Reproduce the entire listing word for word.
______
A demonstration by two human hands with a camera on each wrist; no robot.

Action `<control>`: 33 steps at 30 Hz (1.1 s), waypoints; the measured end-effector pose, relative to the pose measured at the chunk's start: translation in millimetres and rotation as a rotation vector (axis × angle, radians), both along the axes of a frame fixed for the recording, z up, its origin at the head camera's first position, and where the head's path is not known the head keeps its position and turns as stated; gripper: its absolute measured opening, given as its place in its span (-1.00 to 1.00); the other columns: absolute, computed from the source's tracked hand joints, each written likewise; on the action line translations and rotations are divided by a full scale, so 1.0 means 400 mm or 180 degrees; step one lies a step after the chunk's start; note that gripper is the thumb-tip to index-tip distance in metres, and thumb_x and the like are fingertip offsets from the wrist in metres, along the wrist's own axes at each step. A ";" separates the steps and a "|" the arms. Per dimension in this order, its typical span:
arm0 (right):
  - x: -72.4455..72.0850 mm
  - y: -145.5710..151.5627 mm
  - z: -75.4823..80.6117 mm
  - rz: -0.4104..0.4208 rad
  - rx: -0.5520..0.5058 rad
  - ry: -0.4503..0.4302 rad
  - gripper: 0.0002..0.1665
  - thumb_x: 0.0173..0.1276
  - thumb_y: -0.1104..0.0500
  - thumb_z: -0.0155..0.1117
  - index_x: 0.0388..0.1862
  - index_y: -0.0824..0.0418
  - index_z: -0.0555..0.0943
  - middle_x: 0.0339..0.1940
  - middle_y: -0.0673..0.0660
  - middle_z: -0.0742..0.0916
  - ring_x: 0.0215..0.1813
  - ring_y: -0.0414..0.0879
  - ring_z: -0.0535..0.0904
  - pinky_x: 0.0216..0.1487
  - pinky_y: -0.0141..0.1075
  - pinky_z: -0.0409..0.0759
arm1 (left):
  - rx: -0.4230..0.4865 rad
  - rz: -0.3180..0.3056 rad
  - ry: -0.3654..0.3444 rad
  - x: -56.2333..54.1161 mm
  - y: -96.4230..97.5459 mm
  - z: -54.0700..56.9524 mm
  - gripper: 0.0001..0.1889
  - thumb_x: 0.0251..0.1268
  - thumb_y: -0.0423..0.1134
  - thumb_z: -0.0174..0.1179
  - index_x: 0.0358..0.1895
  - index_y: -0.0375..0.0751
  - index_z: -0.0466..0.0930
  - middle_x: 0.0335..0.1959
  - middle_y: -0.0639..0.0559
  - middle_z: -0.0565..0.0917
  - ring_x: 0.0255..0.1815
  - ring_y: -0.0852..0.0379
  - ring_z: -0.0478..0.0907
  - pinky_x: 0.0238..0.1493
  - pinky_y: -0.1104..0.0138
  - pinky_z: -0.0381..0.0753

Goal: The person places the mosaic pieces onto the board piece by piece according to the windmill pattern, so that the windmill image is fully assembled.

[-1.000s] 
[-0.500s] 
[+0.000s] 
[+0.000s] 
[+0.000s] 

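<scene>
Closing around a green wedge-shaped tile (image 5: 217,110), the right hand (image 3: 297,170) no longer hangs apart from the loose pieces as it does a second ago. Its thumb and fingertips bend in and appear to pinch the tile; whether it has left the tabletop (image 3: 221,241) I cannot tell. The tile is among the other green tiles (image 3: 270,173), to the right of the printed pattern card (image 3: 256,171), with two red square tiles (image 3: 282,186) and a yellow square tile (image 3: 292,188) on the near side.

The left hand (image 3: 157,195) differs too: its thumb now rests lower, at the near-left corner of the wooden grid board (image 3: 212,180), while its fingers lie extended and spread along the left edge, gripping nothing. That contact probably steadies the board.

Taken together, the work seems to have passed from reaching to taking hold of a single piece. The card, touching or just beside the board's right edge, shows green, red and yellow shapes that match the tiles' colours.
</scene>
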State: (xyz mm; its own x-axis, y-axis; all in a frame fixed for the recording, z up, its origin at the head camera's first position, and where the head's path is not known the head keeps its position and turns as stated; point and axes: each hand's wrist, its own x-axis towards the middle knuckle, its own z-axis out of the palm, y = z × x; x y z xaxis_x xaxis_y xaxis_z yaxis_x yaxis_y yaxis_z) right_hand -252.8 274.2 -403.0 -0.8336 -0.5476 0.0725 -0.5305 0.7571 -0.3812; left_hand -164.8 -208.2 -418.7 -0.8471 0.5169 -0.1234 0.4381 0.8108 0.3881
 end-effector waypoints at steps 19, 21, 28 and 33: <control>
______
TASK OUTPUT
A demonstration by two human hands with a camera on each wrist; no robot.

Action `<control>`: 33 steps at 30 Hz (1.1 s), waypoints; the measured end-effector pose, relative to the pose measured at the chunk's start: translation in millimetres and rotation as a rotation vector (axis × angle, radians), both along the axes of a frame fixed for the recording, z up, its origin at the head camera's first position, and where the head's path is not known the head keeps its position and turns as stated; gripper: its absolute measured opening, given as its place in its span (-1.00 to 1.00); the other columns: absolute, computed from the source's tracked hand joints, each written likewise; on the action line translations and rotations are divided by a full scale, so 1.0 means 400 mm or 180 degrees; step one lies a step after the chunk's start; note that gripper is the thumb-tip to index-tip distance in metres, and thumb_x and the like are fingertip offsets from the wrist in metres, along the wrist's own axes at each step. A ";" separates the steps and a "|" the arms. Per dimension in this order, its typical span:
arm0 (right):
  - x: -72.4455..72.0850 mm
  - y: -145.5710..151.5627 mm
  - z: -75.4823..80.6117 mm
  - rz: -0.4104..0.4208 rad
  - rx: -0.5520..0.5058 rad
  - ry: -0.4503..0.4302 rad
  - gripper: 0.0002..0.1665
  - thumb_x: 0.0173..0.1276
  - thumb_y: -0.1104..0.0500
  - thumb_z: -0.0155..0.1117
  - index_x: 0.0388..0.1862
  - index_y: -0.0824..0.0418
  - index_z: -0.0555..0.0943
  - middle_x: 0.0339..0.1940
  - middle_y: -0.0673..0.0660
  - middle_z: -0.0742..0.0916
  - ring_x: 0.0215..0.1813
  - ring_y: -0.0414..0.0879
  - ring_z: -0.0535..0.0904
  - pinky_x: 0.0216..0.1487
  - pinky_y: -0.0141..0.1075
  - pinky_z: -0.0409..0.0759
arm1 (left):
  - rx: -0.4230..0.4865 rad
  - rz: -0.3180..0.3056 rad
  - ry: -0.3654..0.3444 rad
  - x: -56.2333..54.1161 mm
  - y: -96.4230..97.5459 mm
  - z: -54.0700..56.9524 mm
  - gripper: 0.0001..0.1889
  - thumb_x: 0.0251..0.1268
  - thumb_y: -0.0423..0.1134
  - thumb_z: -0.0174..0.1179
  - index_x: 0.0358..0.1895
  - index_y: -0.0375..0.0751
  - index_z: -0.0466..0.0930
  - middle_x: 0.0335..0.1959
  - middle_y: -0.0639..0.0559
  - middle_z: -0.0565..0.0917
  - ring_x: 0.0255..0.1815
  - ring_y: -0.0852..0.0379
  - ring_z: -0.0478..0.0907
  - pinky_x: 0.0238..0.1493
  - pinky_y: -0.1104..0.0138
  - pinky_z: -0.0381..0.0753

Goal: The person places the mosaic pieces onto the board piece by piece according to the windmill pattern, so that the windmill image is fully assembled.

[-1.000s] 
[-0.500s] 
[+0.000s] 
[+0.000s] 
[+0.000s] 

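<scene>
Closing around a green wedge-shaped tile (image 5: 217,110), the right hand (image 3: 297,170) no longer hangs apart from the loose pieces as it does a second ago. Its thumb and fingertips bend in and appear to pinch the tile; whether it has left the tabletop (image 3: 221,241) I cannot tell. The tile is among the other green tiles (image 3: 270,173), to the right of the printed pattern card (image 3: 256,171), with two red square tiles (image 3: 282,186) and a yellow square tile (image 3: 292,188) on the near side.

The left hand (image 3: 157,195) differs too: its thumb now rests lower, at the near-left corner of the wooden grid board (image 3: 212,180), while its fingers lie extended and spread along the left edge, gripping nothing. That contact probably steadies the board.

Taken together, the work seems to have passed from reaching to taking hold of a single piece. The card, touching or just beside the board's right edge, shows green, red and yellow shapes that match the tiles' colours.
</scene>
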State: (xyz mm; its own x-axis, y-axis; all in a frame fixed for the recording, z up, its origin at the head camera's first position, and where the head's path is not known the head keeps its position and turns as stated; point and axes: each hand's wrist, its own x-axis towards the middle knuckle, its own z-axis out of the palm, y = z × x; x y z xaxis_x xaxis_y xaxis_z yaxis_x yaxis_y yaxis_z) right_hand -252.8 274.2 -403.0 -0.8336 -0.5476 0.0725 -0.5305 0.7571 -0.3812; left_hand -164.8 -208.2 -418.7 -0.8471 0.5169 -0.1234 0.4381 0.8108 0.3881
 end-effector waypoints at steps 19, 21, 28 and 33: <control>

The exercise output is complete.